Summary of data released today:

  • Health Insurance: The Current Population Survey data shows a drop in the national uninsured rate, which fell from 8.6% in 2020 to 8.3% in 2021. Public health coverage options have been a lifeline for families over these last few difficult years. Between 2020 and 2021, an additional 3.1 million people across the nation have gained health coverage through Medicaid, and the share of people who have a form of public health coverage has increased from 34.5% to 35.7%.

    The gains in health coverage were most significant in 2021 for Black children and adults under age 65, with the uninsured rate decreasing by 1.6 percentage points for each age group. Meanwhile, Asian American children saw a significant 1.8 percentage point increase in uninsured rate. However, Latino/a/x and Black people in the United States continue to face substantial barriers to health coverage and therefore are still most likely to be uninsured.

    Virginia data on health coverage will be released on Thursday from the American Community Survey.
  • Poverty and household income: The Supplemental Poverty Measure shows the positive impact that federal COVID relief had for families. 

    Virginia’s supplemental poverty measure, which is a more comprehensive measure of family well-being than the official poverty measure, dropped to 8.6% for the three-year period of 2019-2022, down from 11.5% during the 2017-2019 period. This drop was greater than the decrease in the estimated official poverty rate using the same Current Population Survey release, showing the importance of COVID relief and other policy choices that are captured in the supplemental poverty measure but not the official poverty measure.
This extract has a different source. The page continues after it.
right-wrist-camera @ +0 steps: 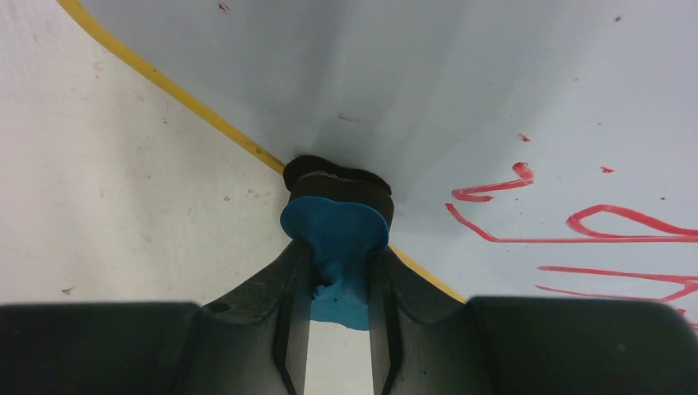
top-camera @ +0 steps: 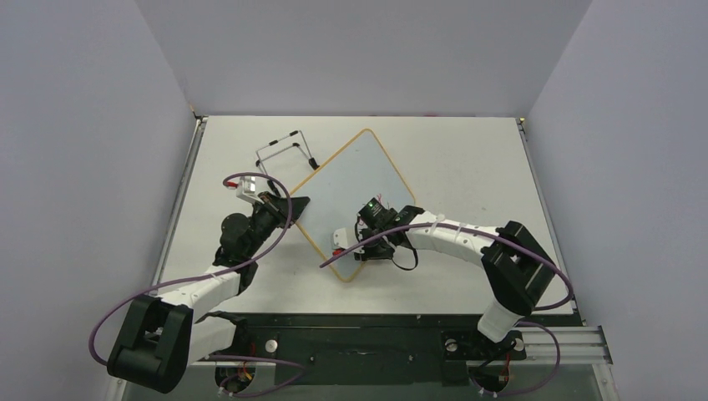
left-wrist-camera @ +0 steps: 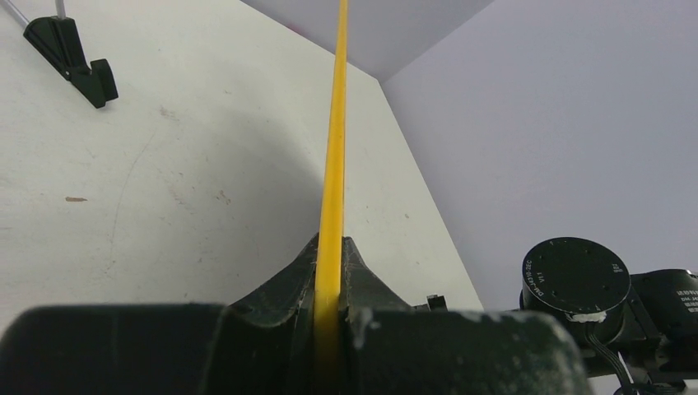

The supplemental poverty measure includes in a family’s income the value of tax credits and non-cash benefits such as food assistance (SNAP), and also adjusts for geographic costs of living and expenses such as medical and child care costs. 

    While the national official poverty measure and real (inflation-adjusted) median household income are unchanged in 2021 compared to 2020 using the estimates released today from the Current Population Survey, the Supplemental Poverty Measure dropped to 7.8% for the U.S. as a whole, down 1.4 percentage points from 2020. This drop in the share of Americans who are living below the poverty rate was driven by federal policy choices, including the expanded Child Tax Credit. 

    During 2021, the Child Tax Credit lifted 5.3 million children and their families out of poverty. Although the improvements to the federal Child Tax Credit have expired, Virginia’s improvements to the state Earned Income Tax Credit (EITC) will help some Virginia families when 2022 tax refunds are issued this upcoming Spring 2023. Together, the EITC and Child Tax Credit make the tax code fairer, increase equity, and improve families’ economic security now and in the future. Virginia has the opportunity to create a state child tax credit and make further improvements to the state EITC to continue this progress. 

Maintaining these improvements in poverty, income, and health coverage will require continued state and federal investments. This includes removing remaining barriers to health coverage and improving Virginia’s tax system to support struggling families while making sure the wealthy and well-connected pay their fair share.

Virginia data on health insurance, poverty rates, and median household income by race, geography, citizenship status, and other factors will be available from the Census Bureau’s American Community Survey on Thursday.